Binary search—Can't use string "1" as a symbol ref while strict refs is in use

I've been browsing over the already answered questions regarding this error message.
I am trying to solve a problem from the Rosalind web site that looks for some indexes using a binary search.
When my subroutine finds the number it seems to ignore it, and if I try to print the $found variable, it gives me the error
Can't use string "1" as a symbol ref while strict refs is in use
The code is this
sub binarysearch
{
my $numbertolook = shift;
my #intarray=#_;
my $lengthint = scalar #intarray;
my #sorted = sort {$a <=> $b} #intarray;
#print $numbertolook, " " , #sorted, "\n";
my $low=0;
my $high=$lengthint-1;
my $found =undef;
my $midpoint;
while ($low<$high)
{
$midpoint=int(($low+$high)/2);
#print $midpoint, " ",$low," ", $high, " ", #sorted, "\n";
if ($numbertolook<$sorted[$midpoint])
{
$high=$midpoint;
}
elsif ($numbertolook>$sorted[$midpoint])
{
$low=$midpoint;
}
elsif ($numbertolook==$sorted[$midpoint])
{
$found=1;
print $found "\n";
last;
}
if ($low==$high-1 and $low==$midpoint)
{
if ($numbertolook==$sorted[$high])
{
$found=1;
print $found "\n";
last;
}
$low=$high;
}
}
return $found;
}
You want
print $found, "\n";
Or
print $found . "\n";
With no operator between $found and the newline, it thinks $found is the filehandle to print a newline to, and is getting an error because it isn't a filehandle.
I'll try to help
First of all, as simple as it may seem, a binary search is quite difficult to code correctly. The main reason is that it's a hotbed of off-by-one errors, which are so prevalent that they have their own Wikipedia page
The issue is that an array containing, say, the values A to Z will have 26 elements with indices 0 to 25. I think FORTRAN bucks the trend, and Lua, but pretty much every other language has the first element of an array at index zero
A zero base works pretty well for everything until you start using divide and conquer algorithms. Merge Sort as well as Binary Search are such algorithms. Binary search goes
Is it in the first half?
If so then search the first half further
Else search the second half further
The hard part is when you have to decide when you've found the object, or when you need to give up looking. Splitting data in two nearly-halves is easy. Knowing when to stop is hard
It's highly efficient for sorted data, but the problem comes when implementing it that, if we do it properly, we have to deal with all sorts of weird index bases beyond zero or one.
Suppose I have an array
my #alpha = 'A' .. 'Q'
If I print scalar #alpha I will see 17, meaning the array has seventeen elements, indexed from 0 to 16
Now I'm looking for E in that array, so I do a binary search, so I want the "first half" and the "second half" of #alpha. If I add 0 to 16 and divide by 2 I get a neat "8", so the middle element is at index 8, which is H
But wait. There are 17 elements, which is an odd number, so if we say the first eight (A .. H) are left of the middle and the last eight (I .. Q) are right of the middle then surely the "middle" is I?

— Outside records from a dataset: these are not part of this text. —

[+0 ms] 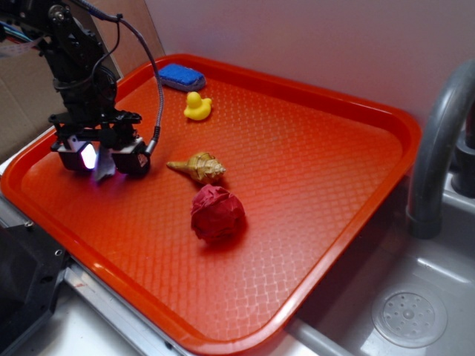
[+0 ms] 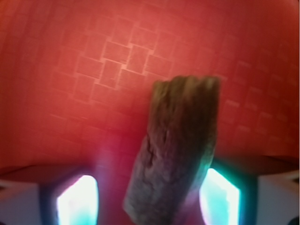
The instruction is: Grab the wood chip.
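The wood chip (image 2: 180,140), a rough grey-brown sliver, lies on the red tray (image 2: 70,70) and fills the middle of the wrist view, reaching up from between my fingers. My gripper (image 2: 150,201) is open and straddles it. The lit right pad (image 2: 220,199) sits at the chip's edge, while the lit left pad (image 2: 77,201) stands apart from it with red tray showing between. In the exterior view the gripper (image 1: 104,159) is down at the tray's left side, and a grey tip of the wood chip (image 1: 105,172) shows between the fingers.
On the tray (image 1: 312,222) lie a tan spiral seashell (image 1: 199,168), a crumpled red ball (image 1: 217,213), a yellow duck (image 1: 197,107) and a blue sponge (image 1: 181,76). The raised tray rim (image 1: 30,167) is close on the gripper's left. A sink and grey faucet (image 1: 438,141) stand at the right.
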Controlling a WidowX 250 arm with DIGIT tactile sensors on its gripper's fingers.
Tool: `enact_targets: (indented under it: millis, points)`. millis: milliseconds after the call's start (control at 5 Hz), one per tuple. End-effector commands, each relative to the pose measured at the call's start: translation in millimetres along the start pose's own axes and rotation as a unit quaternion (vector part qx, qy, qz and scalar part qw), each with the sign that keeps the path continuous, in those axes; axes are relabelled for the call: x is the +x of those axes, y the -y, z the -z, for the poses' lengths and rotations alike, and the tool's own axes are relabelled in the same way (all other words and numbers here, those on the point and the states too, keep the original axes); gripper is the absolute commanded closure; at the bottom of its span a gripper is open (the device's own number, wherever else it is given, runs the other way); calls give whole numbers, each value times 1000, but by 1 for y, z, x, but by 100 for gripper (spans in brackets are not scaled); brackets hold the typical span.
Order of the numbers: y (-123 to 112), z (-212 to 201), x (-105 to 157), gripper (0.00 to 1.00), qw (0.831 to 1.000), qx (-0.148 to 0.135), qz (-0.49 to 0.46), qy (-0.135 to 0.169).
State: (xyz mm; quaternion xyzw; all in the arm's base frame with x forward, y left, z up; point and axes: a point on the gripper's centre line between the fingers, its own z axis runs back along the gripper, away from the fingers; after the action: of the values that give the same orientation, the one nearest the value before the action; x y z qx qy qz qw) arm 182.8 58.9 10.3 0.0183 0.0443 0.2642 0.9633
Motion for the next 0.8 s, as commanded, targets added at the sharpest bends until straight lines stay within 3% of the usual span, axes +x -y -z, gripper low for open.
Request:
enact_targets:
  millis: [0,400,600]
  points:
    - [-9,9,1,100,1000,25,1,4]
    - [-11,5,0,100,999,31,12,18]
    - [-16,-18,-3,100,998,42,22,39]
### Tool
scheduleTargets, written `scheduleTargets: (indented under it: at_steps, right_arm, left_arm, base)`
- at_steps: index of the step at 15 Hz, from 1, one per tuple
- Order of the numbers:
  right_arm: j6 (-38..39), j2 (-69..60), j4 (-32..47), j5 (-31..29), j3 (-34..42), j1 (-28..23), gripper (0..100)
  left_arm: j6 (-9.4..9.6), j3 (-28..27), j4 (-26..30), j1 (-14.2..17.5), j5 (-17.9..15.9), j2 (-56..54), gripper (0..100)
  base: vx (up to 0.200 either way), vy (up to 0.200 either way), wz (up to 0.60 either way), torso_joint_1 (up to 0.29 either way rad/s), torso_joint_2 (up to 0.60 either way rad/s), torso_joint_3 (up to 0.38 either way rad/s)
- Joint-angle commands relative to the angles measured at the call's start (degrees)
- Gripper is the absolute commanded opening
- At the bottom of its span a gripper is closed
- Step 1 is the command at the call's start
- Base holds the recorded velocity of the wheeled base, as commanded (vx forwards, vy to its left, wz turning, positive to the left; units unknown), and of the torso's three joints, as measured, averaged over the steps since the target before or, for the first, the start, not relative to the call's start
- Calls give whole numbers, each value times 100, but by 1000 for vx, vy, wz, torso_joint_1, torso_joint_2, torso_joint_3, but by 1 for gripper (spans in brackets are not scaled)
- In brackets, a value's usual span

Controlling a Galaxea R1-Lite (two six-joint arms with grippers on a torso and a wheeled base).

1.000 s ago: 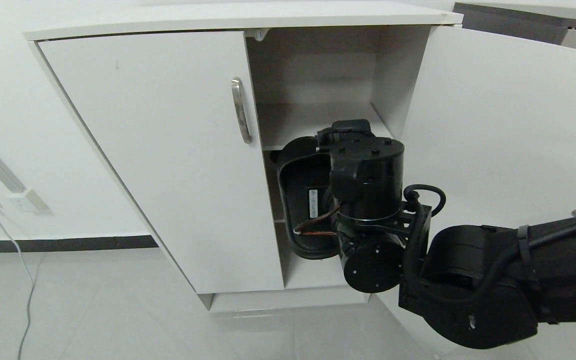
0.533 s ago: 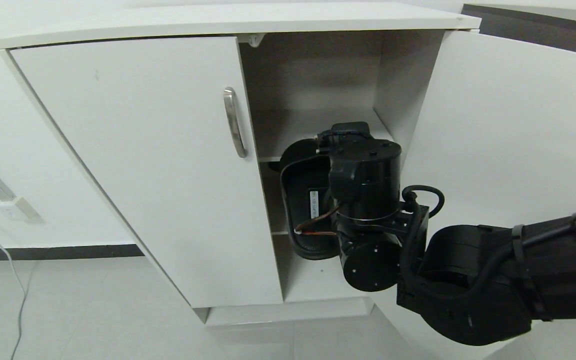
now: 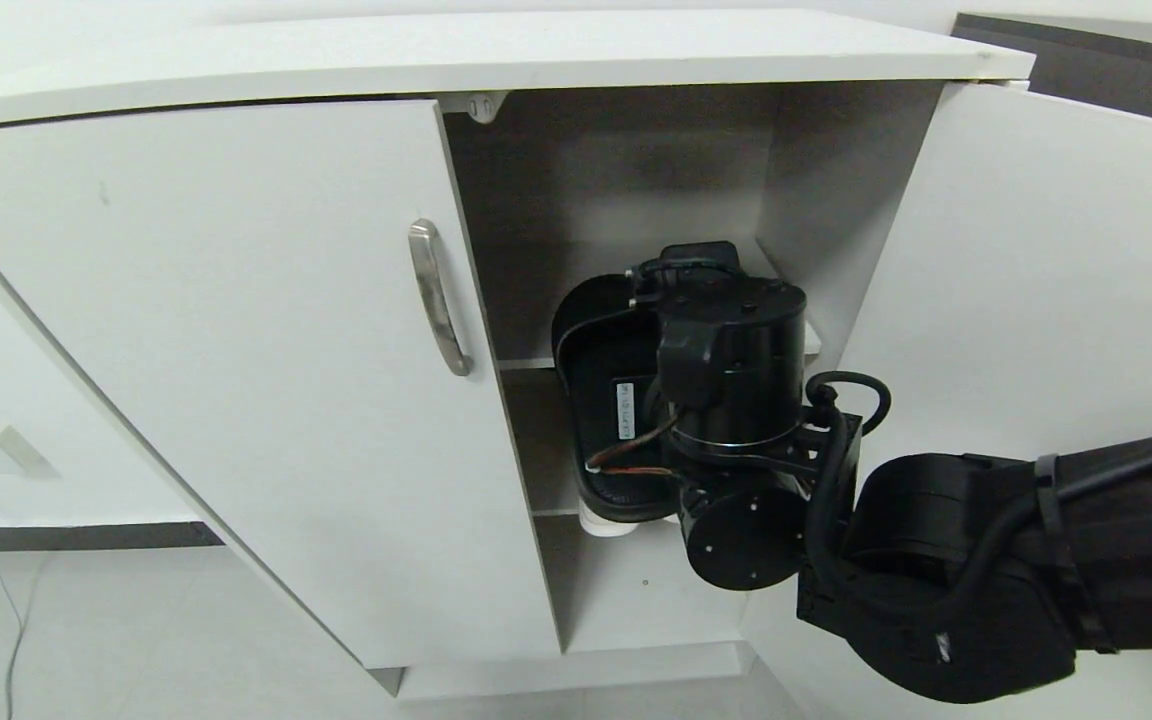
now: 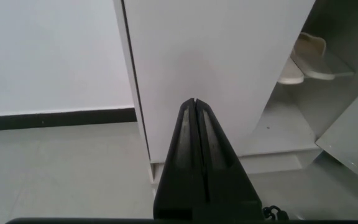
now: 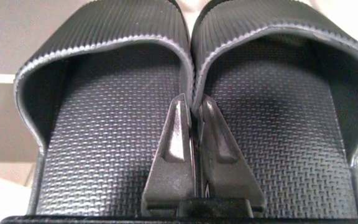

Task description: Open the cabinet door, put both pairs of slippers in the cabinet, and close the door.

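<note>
The right arm [image 3: 736,350] hides most of the black slippers [image 3: 596,400]; the pale slippers [image 3: 604,524] barely peek below them

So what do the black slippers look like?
The black slippers are a pair, rubbery-looking, with ribbed straps and diamond-patterned footbeds. They are pressed side by side, and the right gripper is shut on their touching inner edges. It holds them off the floor at the open side of the cabinet, with a small white label showing.
</note>
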Motion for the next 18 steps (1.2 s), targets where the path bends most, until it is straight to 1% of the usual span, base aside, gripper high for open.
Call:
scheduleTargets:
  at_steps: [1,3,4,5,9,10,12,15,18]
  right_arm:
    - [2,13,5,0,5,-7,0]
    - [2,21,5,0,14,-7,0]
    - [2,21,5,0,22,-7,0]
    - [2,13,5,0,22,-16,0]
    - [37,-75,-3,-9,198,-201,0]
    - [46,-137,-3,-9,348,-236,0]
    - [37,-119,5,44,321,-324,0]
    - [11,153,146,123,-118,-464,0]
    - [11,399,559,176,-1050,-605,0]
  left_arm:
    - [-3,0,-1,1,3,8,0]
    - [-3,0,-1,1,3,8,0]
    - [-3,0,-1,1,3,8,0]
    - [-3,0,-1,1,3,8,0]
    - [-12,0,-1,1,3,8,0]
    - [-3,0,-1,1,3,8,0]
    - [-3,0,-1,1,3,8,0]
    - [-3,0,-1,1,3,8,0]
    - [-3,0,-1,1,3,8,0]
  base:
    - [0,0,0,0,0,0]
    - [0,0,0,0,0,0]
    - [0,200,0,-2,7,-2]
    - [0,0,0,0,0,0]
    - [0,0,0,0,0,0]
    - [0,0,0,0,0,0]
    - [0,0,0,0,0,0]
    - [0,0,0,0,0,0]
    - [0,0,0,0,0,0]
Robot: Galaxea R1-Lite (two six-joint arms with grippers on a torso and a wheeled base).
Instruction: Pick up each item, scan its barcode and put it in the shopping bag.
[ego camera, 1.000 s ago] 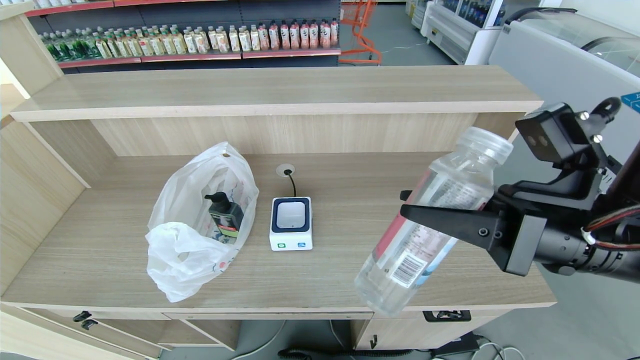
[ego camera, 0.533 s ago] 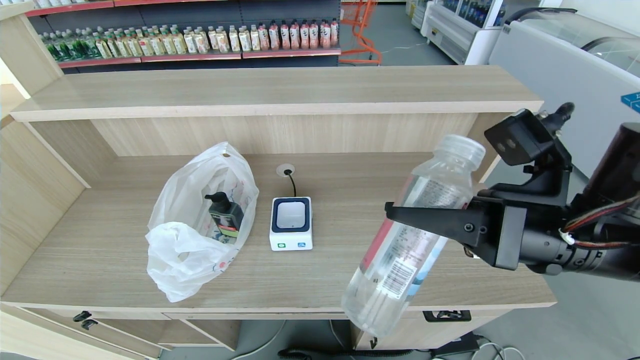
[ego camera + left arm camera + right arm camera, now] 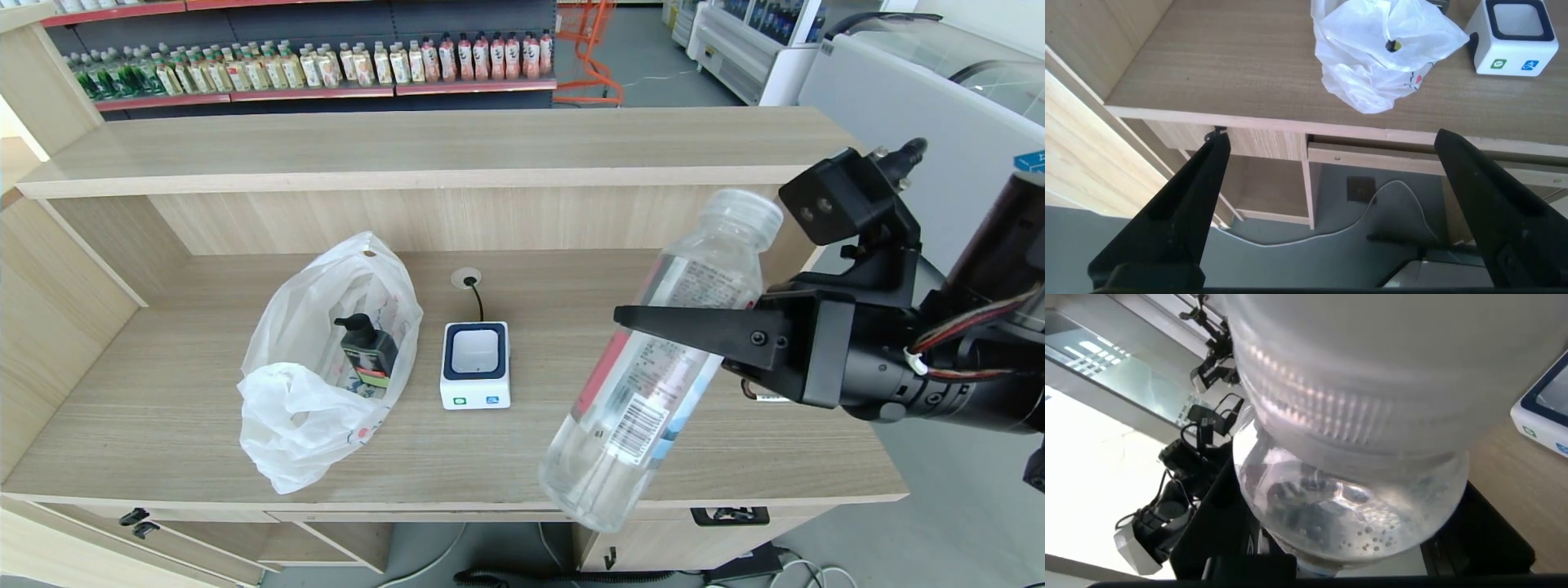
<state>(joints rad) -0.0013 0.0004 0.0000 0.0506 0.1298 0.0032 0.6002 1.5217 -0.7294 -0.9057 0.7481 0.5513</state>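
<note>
Left of the scanner (image 3: 476, 363) and lower, out past the counter (image 3: 163, 408) edge: left gripper (image 3: 1327, 147), spread wide, holding nothing. Just left of the scanner: shopping bag (image 3: 326, 367), mouth open, dark pump bottle (image 3: 367, 353) already inside, so judged one item done. Right of the scanner, raised off the counter: water bottle (image 3: 608, 445), tilted, cap up and away, barcode facing up, not toward the scanner. Clamped at mid-body by the right gripper (image 3: 645, 322), arm roughly level, coming in from the right. Left to do, apparently: scan, then bag.
</note>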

In truth this is all a deception, because a binary search will work however we partition the data. In this case binary means two parts, and although the search would be more efficient if those parts could be equal in size it's not necessary for the algorithm to work. So it can be the first third and the last two-thirds, or just the first element and the rest
That's why using int(($low+high)/2) is fine. It rounds down to the nearest integer so that with our 17-element array $mid is a usable 8 instead of 8.5
But your code still has to account for some unexpected things. In the case of our 17-element array we have calculated the middle index to be 8. So indexes 0 .. 7 are the "first half" while 8 .. 16 are the "second half", and the middle index is where the second half starts
But didn't we round the division down? So in the case of an odd number of elements, shouldn't our mid point be at the end of the first half, and not the start of the second? This is an arcane off-by-one error, but let's see if it still works with a simple even number of elements
#alpha = `A` .. `D`
The start and and indices are 0 and 3; the middle index is int((0+3)/2) == 1. So the first half is 0..1 and the second half is 2 .. 3. That works fine
But there's still a lot more. Say I have to search an array with two elements X and Y. That has two clear halves, and I'm looking for A, which is before the middle. So I now search the one-element list X for A. The minimum and maximum elements of the target array are both zero. The mid-point is int((0+0)/2) == 0. So what happens next?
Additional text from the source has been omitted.